The Heartland Alliance helped get the word out to area evacuees; the museum encouraged all its visitors to join the party. Preparations occasionally got a little excessive. Kris Bares, an evacuee who grew up in New Orleans, spent seven hours making a shoe-box float (with the words “Long Live New Orleans” handwritten on its back) to show the kids how it’s done. She used tweezers to place the sequins on the purple backing and painted a fleur-de-lis to match the one she recently had tattooed on her right arm.

He told me that he’s been dying to second-line since evacuating New Orleans. “You want to be our grand marshal?” I asked. He nodded without hesitation.

Ricky kept moving in time, spinning, ducking, stopping along the way to hand beads to children. We all followed along until we came to a spot where sunlight streamed through high windows. Museum staffers were perched on a second level outside an administrative office, throwing beads down to the crowd. Hands went up in the air, and the shouts actually drowned out the band. We’d achieved some level of chaos. Just like a proper carnival. The beads finally depleted, Erik blasted out another song intro and the parade moved downstairs.

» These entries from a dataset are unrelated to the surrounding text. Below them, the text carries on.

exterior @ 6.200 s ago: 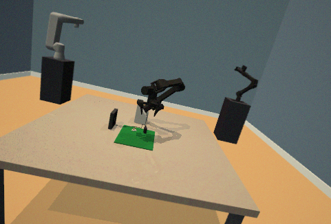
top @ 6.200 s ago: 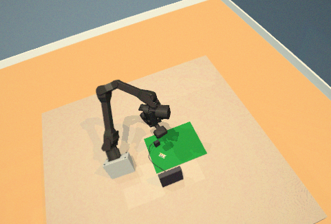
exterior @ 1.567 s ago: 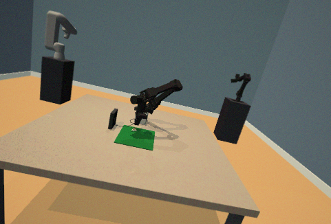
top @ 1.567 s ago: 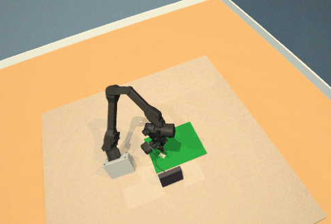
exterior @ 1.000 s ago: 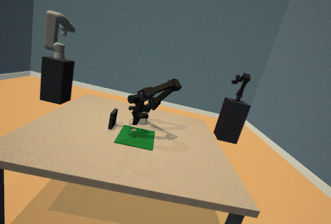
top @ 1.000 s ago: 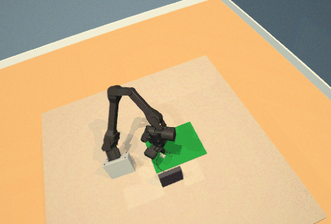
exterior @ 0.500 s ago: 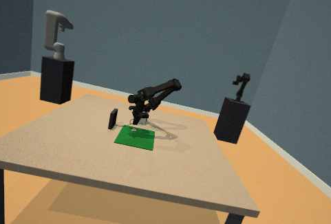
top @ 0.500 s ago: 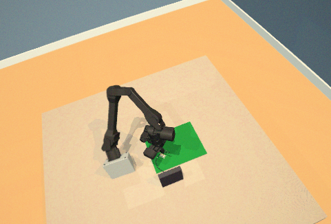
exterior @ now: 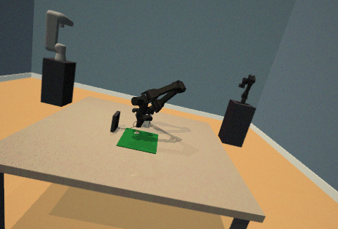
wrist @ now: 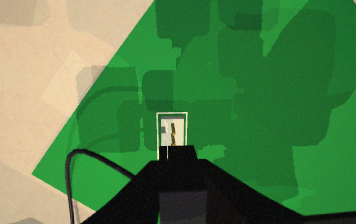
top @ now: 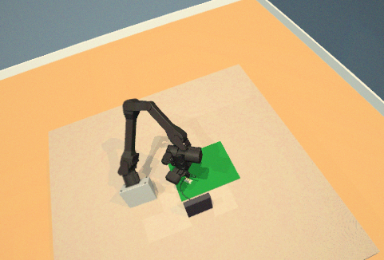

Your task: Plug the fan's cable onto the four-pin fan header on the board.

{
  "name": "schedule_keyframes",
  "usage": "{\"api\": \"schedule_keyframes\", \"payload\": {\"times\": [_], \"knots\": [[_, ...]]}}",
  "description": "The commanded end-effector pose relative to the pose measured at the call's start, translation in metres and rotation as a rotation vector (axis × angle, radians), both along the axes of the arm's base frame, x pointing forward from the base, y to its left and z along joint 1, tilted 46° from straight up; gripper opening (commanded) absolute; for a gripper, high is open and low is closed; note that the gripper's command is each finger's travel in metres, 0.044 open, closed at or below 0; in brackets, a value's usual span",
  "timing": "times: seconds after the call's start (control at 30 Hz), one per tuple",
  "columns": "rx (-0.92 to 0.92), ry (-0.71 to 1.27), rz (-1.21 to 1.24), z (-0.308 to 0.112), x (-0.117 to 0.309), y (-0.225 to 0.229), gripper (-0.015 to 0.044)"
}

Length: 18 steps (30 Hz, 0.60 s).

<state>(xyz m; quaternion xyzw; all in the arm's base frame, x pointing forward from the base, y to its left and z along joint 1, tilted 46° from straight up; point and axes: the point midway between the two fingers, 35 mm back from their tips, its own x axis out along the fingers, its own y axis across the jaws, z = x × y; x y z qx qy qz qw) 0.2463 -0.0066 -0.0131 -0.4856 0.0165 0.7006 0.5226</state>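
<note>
The green board (top: pixel 223 167) (exterior: pixel 144 147) (wrist: pixel 140 42) lies flat on the table. The white four-pin fan header (top: pixel 188 181) (exterior: pixel 137 132) (wrist: pixel 173 131) sits on it near the fan side; some brassy pins show in the wrist view. My gripper (top: pixel 189 175) (exterior: pixel 138 125) (wrist: pixel 178 168) is shut on the black plug (wrist: pixel 181 153), at the header's near end in the wrist view. The plug and fingers hide that end of the header. Whether the plug is above the pins or touches them cannot be told. The cable (top: pixel 181 192) (wrist: pixel 68 175) loops out beside the fingers.
The dark fan block (top: pixel 198 206) (exterior: pixel 115 121) stands upright beside the board, with the cable running to it. The pale base block (top: pixel 139 194) of the arm stands on the table. Two other arms stand on dark pedestals (exterior: pixel 57 82) (exterior: pixel 236 123) beyond the table.
</note>
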Motion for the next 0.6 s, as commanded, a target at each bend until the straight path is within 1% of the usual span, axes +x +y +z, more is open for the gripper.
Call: {"api": "schedule_keyframes", "payload": {"times": [0.0, 0.1, 0.57], "knots": [[-0.003, 0.005, -0.001, -0.004, -0.001, 0.006, 0.0], [-0.002, 0.006, -0.002, -0.014, -0.001, 0.017, 0.0], [-0.002, 0.006, -0.002, -0.014, -0.001, 0.017, 0.0]]}}
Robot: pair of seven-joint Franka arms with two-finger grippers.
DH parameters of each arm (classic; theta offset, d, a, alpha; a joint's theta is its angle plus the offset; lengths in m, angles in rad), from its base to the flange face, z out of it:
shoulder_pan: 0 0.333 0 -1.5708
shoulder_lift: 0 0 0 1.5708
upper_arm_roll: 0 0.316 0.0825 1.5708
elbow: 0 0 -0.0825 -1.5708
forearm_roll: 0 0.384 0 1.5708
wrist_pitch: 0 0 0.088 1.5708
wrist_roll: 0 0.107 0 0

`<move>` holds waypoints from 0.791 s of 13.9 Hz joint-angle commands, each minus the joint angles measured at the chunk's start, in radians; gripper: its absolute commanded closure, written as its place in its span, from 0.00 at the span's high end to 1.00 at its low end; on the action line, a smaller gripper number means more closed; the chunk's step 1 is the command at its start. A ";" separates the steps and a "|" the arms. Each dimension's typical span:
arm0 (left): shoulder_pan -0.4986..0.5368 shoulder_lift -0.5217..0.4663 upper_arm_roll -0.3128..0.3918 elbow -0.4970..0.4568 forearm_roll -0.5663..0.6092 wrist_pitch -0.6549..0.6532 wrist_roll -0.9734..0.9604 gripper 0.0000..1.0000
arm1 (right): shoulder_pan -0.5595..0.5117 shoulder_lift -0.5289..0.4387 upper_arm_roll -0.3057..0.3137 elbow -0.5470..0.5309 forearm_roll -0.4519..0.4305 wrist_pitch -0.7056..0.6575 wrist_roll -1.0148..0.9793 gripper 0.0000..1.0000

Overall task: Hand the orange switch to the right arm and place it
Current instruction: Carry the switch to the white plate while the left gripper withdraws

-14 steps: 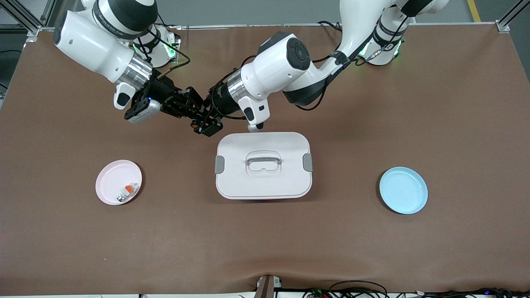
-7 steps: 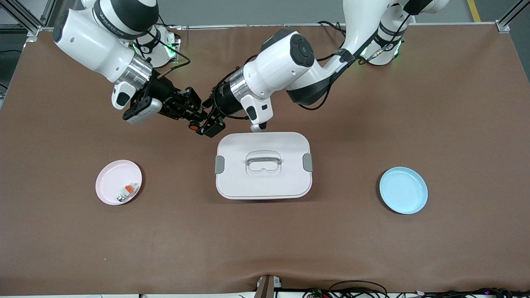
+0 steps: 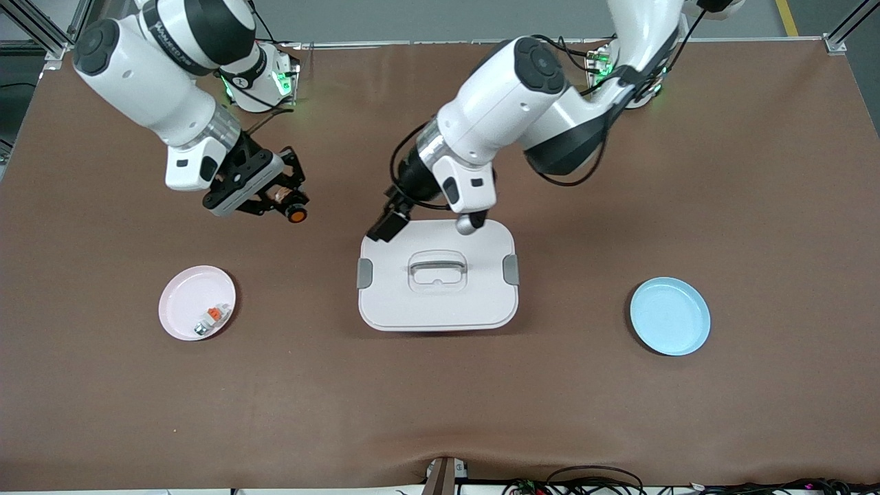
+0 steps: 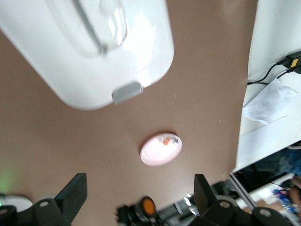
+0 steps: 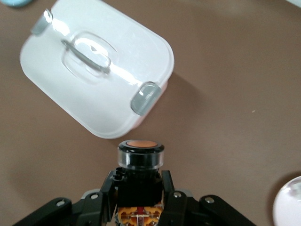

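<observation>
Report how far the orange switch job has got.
Done: the handover. The right gripper is shut on the orange switch; the left gripper is open and empty over the white box. In hand: carrying the switch above the table. Left: setting it down.

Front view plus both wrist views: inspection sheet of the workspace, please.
Surface: brown table, wrinkled at the edge nearest the front camera.
Job's things: orange switch in the right gripper, up over bare table.
Clutter: white lidded box mid-table; pink plate with a small white-grey piece with orange tab toward the right arm's end; blue plate toward the left arm's end.
Grippers: right gripper's jaws shut on the switch; left gripper with jaws open, empty, over the box's edge nearest the bases.
Cables: black leads on both arms; a bundle at the table's nearest edge.
Surroundings: metal frame posts at the corners.
</observation>
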 commanded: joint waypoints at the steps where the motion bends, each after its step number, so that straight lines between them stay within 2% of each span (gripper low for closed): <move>1: 0.079 -0.064 0.006 -0.015 0.052 -0.130 0.194 1.00 | -0.083 0.037 0.008 0.026 -0.098 -0.019 -0.244 0.00; 3: 0.142 -0.072 0.008 -0.015 0.063 -0.260 0.369 1.00 | -0.163 0.070 0.008 0.028 -0.139 -0.018 -0.422 0.00; 6: 0.226 -0.126 0.008 -0.027 0.152 -0.360 0.635 1.00 | -0.272 0.133 0.008 0.058 -0.139 -0.018 -0.660 0.00; 9: 0.337 -0.158 0.010 -0.027 0.184 -0.479 0.869 1.00 | -0.358 0.212 0.008 0.087 -0.139 -0.016 -0.849 0.00; 11: 0.381 -0.188 0.008 -0.026 0.280 -0.530 1.031 1.00 | -0.396 0.253 0.008 0.109 -0.139 -0.013 -0.939 0.00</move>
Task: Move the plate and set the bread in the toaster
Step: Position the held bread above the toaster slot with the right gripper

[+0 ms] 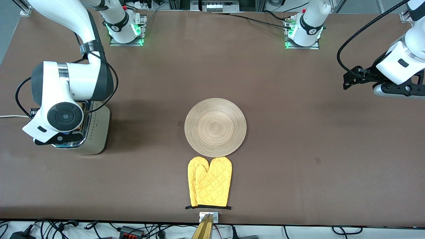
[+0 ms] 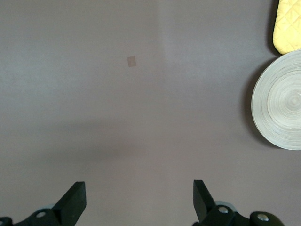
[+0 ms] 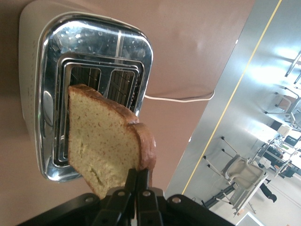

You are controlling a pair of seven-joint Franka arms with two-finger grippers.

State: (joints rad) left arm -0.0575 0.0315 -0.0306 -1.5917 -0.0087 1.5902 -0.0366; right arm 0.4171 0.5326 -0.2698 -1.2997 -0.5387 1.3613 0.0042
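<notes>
Bread: one squarish slice of light tan bread with a dark brown crust, held in the air over the toaster at the right arm's end of the table.

Front view. One boxy toaster (image 1: pixel 94 132) with cream sides and a shiny chrome top stands at the right arm's end of the table; the right arm's wrist hangs over it and hides the slots, the slice and the right gripper. One large round light-wood plate (image 1: pixel 215 127) with ring grain lies bare near the middle of the brown table (image 1: pixel 298 132). One pair of yellow quilted oven mitts (image 1: pixel 210 181) lies just nearer the camera than the plate, its tips at the plate's rim. The left arm waits at its own end of the table, raised, its black left gripper (image 1: pixel 352 79) over bare tabletop, well apart from the plate.

Left wrist view. Two black fingers (image 2: pixel 75 200) of the left gripper stand wide apart, holding and touching nothing. One edge of the plate and one corner of the mitts show well away from them.

Right wrist view. The right gripper (image 3: pixel 136 181) is clamped on the slice of bread (image 3: pixel 106 141) at one crust corner, fingers pressed together on it. The slice hangs upright above the toaster's chrome top, over the two slots. One white cord (image 3: pixel 181 99) runs from the toaster across the table.
</notes>
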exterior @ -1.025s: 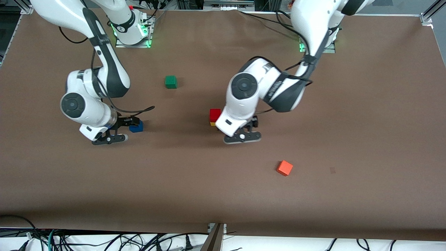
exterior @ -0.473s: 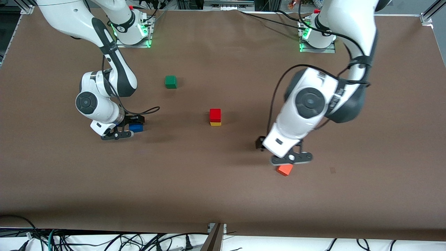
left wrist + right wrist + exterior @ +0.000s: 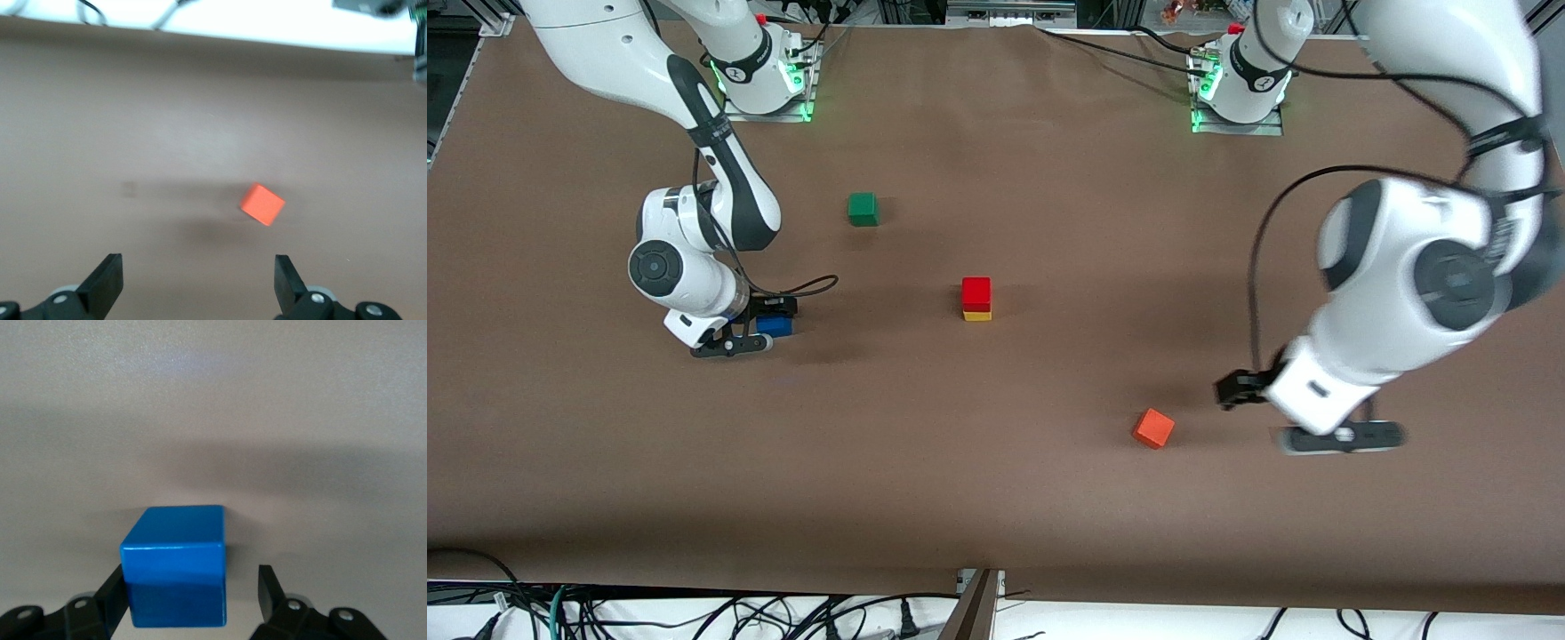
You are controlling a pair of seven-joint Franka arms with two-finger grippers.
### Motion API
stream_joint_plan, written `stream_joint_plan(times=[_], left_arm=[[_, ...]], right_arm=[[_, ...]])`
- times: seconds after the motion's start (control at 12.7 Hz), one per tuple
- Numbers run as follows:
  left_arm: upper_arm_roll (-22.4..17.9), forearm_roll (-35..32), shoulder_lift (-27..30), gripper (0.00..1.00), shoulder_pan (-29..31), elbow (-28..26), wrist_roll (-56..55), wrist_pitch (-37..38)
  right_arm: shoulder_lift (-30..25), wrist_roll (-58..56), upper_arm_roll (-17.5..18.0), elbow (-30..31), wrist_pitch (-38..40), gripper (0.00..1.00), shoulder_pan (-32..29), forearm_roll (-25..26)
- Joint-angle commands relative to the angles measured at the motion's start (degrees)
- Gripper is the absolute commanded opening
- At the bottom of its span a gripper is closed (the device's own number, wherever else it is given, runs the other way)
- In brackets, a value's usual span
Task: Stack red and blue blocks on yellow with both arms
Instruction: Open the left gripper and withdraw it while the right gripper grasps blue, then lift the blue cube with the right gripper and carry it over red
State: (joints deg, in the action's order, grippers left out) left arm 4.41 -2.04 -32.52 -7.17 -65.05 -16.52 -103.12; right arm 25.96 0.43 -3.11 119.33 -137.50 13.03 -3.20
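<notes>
The red cube [image 3: 976,290] sits on the yellow cube [image 3: 977,316] at the middle of the table. The blue cube [image 3: 775,325] rests on the table toward the right arm's end. My right gripper [image 3: 745,336] is low over it, open, with the blue cube [image 3: 177,547] between its fingers: one finger touches a side and the other stands a gap away. My left gripper [image 3: 1336,436] is open and empty, up over bare table toward the left arm's end. In the left wrist view it [image 3: 197,267] has only table between its fingers.
An orange cube [image 3: 1153,428] lies tilted on the table, nearer the front camera than the stack; it shows in the left wrist view [image 3: 263,204]. A green cube [image 3: 863,209] sits farther from the camera than the stack. Cables run along the table's near edge.
My left arm has swung from beside the red-on-yellow stack, over the orange cube, out toward its own end of the table. My right gripper has settled slightly around the blue cube.
</notes>
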Motion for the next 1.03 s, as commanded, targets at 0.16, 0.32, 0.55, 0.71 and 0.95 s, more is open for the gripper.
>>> stream_joint_plan(times=[0.16, 0.32, 0.55, 0.71, 0.95], left_arm=[[0.9, -0.5, 10.5, 1.0, 6.3, -5.4, 3.0, 8.8], [1.0, -0.5, 14.0, 1.0, 8.0, -7.8, 5.7, 11.8], [1.0, 2.9, 19.1, 1.0, 11.5, -13.5, 9.3, 12.2], [0.9, 3.3, 22.7, 1.0, 12.0, -17.4, 9.3, 12.6], [1.0, 3.2, 23.6, 1.0, 12.0, -18.5, 9.3, 13.5]], right_arm=[[-0.7, 0.2, 0.3, -0.3, -0.1, 0.54, -0.2, -0.8], [-1.2, 0.0, 0.3, -0.9, 0.0, 0.45, -0.2, -0.8], [-2.5, 0.3, 0.6, -8.3, 10.6, 0.43, 0.1, -0.8], [-2.5, 4.6, 1.0, -15.7, 20.4, 0.43, 0.7, -0.8], [-2.3, 10.6, 1.7, -23.5, 26.7, 0.43, 5.4, -0.8]])
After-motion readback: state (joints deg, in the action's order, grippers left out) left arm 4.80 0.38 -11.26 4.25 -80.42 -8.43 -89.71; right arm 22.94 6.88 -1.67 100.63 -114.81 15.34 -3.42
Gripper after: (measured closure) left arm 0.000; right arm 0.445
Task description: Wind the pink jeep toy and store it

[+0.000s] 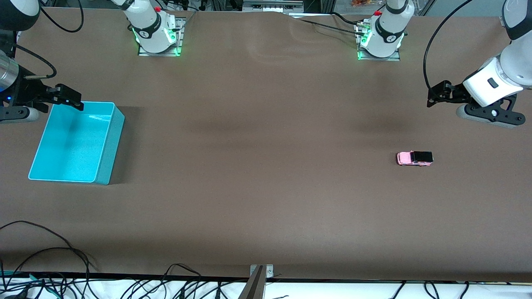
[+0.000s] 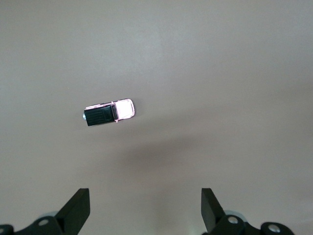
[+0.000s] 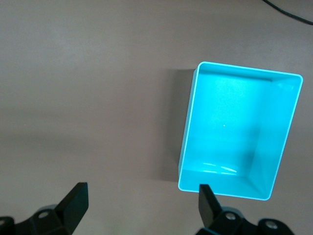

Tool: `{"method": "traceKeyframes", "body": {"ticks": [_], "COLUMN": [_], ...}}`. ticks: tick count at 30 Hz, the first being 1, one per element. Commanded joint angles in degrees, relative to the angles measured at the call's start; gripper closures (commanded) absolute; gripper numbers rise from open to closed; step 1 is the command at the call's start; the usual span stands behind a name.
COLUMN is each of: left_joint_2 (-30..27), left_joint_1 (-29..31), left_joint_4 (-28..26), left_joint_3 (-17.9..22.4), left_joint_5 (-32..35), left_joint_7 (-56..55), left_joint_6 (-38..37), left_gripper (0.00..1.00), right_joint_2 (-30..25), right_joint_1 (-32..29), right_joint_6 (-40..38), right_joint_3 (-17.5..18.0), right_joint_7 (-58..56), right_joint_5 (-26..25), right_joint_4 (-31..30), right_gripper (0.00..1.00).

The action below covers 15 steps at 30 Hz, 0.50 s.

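So the pink jeep toy (image 1: 415,158) sits on its wheels on the bare desk (image 1: 257,174), toward the left arm's end, well apart from the turquoise bin (image 1: 104,170) at the right arm's end, which looks empty. Its long axis runs along the desk's length, black roof end pointing at the left arm's end. The left gripper (image 1: 432,99) hangs up in the air near that end edge, fingers spread wide, nothing held; the jeep lies ahead of the fingertips, not between them. Left arm is clearly nearer, likely the one to reach. The right gripper (image 1: 75,99) waits over the bin's rim, fingers apart, empty.
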Motion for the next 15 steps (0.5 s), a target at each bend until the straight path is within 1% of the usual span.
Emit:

Ricky was raised in New Orleans’s Calliope housing development; he used to dance with the renowned Young Men Olympia second-line organization. June moved to New Orleans from Australia in 1984 and worked as a medical biller and coder. They married four years ago and lived together in Gretna, a suburb on the west bank of the Mississippi. They rode out the storm; after the roof blew off their house, they slept under their bed. They boiled water but still got sick. They ate MREs and food from an apartment complex down the street, but after a week provisions were running thin. So they ventured out.

By the end of the party it felt like we’d achieved some kind of community, but not necessarily a lasting one. Melissa Cook and I realized that nobody had collected names and phone numbers of the evacuees who had attended. Sign-up sheets got misplaced among the beads and construction paper.